> The task
Lines below that include "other" are the answer; copy each one.

> Given data
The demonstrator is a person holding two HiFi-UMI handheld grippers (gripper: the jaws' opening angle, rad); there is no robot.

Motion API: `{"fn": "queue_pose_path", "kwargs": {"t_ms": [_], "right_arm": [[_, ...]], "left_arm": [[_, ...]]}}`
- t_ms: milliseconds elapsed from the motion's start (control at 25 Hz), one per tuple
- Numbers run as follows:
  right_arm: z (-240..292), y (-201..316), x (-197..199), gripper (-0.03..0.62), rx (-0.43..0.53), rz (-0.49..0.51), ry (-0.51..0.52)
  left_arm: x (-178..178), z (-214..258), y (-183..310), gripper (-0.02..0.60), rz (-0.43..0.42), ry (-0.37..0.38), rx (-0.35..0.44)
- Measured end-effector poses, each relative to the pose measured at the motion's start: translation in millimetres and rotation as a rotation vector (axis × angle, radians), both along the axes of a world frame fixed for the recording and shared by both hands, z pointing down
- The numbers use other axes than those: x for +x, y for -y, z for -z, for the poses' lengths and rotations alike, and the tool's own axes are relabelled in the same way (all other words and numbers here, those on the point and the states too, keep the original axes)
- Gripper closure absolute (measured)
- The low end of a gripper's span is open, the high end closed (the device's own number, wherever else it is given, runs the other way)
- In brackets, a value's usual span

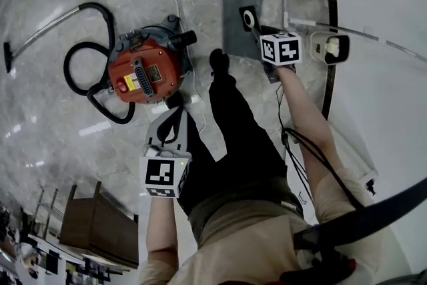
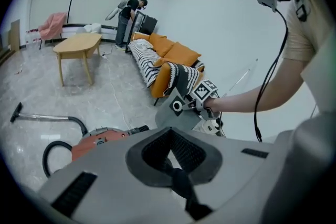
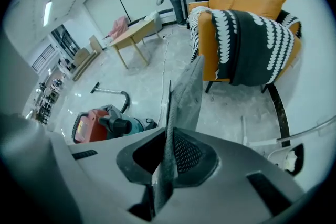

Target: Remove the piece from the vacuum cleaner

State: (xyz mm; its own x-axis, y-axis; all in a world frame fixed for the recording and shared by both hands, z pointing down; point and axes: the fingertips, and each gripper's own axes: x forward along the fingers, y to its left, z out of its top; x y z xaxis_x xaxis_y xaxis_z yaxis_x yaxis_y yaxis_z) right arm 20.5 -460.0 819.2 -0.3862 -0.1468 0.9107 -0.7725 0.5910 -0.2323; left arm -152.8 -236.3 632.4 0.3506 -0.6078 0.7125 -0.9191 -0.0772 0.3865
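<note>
Head view showed marble floor [image 1: 53,143], with the red vacuum [image 1: 143,73] and its looped hose [image 1: 83,67] at upper left. At upper centre, apart from the vacuum, the grey piece [image 1: 239,23] hung clamped in the right gripper [image 1: 253,23]. A black trouser leg [image 1: 233,137] parted the grippers. Left gripper [image 1: 168,125], lower centre, was closed and empty.

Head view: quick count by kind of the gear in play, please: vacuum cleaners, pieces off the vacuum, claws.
vacuum cleaner: 1
grey piece: 1, clamped in the right claw
claws: 2, the left claw shut and empty, the right claw shut on the piece
Total: 4
</note>
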Motion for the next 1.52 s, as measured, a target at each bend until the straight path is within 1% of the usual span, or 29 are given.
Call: {"fn": "queue_pose_path", "kwargs": {"t_ms": [240, 400, 520, 680, 840, 1040, 1160, 1240, 1360, 1440, 1520], "right_arm": [[75, -20, 0, 0.566, 0.040, -0.015, 0.040], [108, -40, -11, 0.566, 0.062, -0.003, 0.049], [131, -52, -19, 0.566, 0.065, 0.002, 0.062], [161, -65, -8, 0.566, 0.074, -0.050, 0.055], [193, -66, -9, 0.566, 0.100, -0.085, 0.117], [241, -70, -9, 0.566, 0.154, -0.068, 0.175], [266, -79, -2, 0.566, 0.173, -0.063, 0.206], [282, -86, -1, 0.566, 0.185, -0.070, 0.232], [304, -94, -4, 0.566, 0.213, -0.082, 0.267], [313, -100, 2, 0.566, 0.219, -0.083, 0.275], [321, -108, 10, 0.566, 0.222, -0.083, 0.277]], "left_arm": [[-18, 51, -14, 0.589, -0.030, 0.070, 0.055], [-35, 89, -20, 0.589, -0.019, 0.114, 0.113], [-45, 115, -32, 0.589, -0.012, 0.146, 0.130], [-54, 145, -51, 0.589, -0.022, 0.183, 0.148], [-64, 175, -60, 0.589, -0.014, 0.235, 0.175], [-65, 205, -63, 0.589, -0.021, 0.281, 0.195], [-59, 217, -65, 0.589, -0.019, 0.276, 0.202], [-56, 226, -67, 0.589, -0.026, 0.267, 0.220], [-50, 248, -62, 0.589, -0.078, 0.259, 0.290], [-43, 261, -53, 0.589, -0.108, 0.255, 0.330], [-39, 272, -46, 0.589, -0.118, 0.251, 0.358]]}}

> Exercise response
- The numbers use other axes than those: x for +x, y for -y, z for -z, for the poses' lengths and rotations alike, and the tool's own axes are relabelled in the same way (all other words and numbers here, those on the point and the states too, keep the original axes)
- The low end of a gripper's span is open, the high end closed (the device's own number, wherever else it is given, runs the other way)

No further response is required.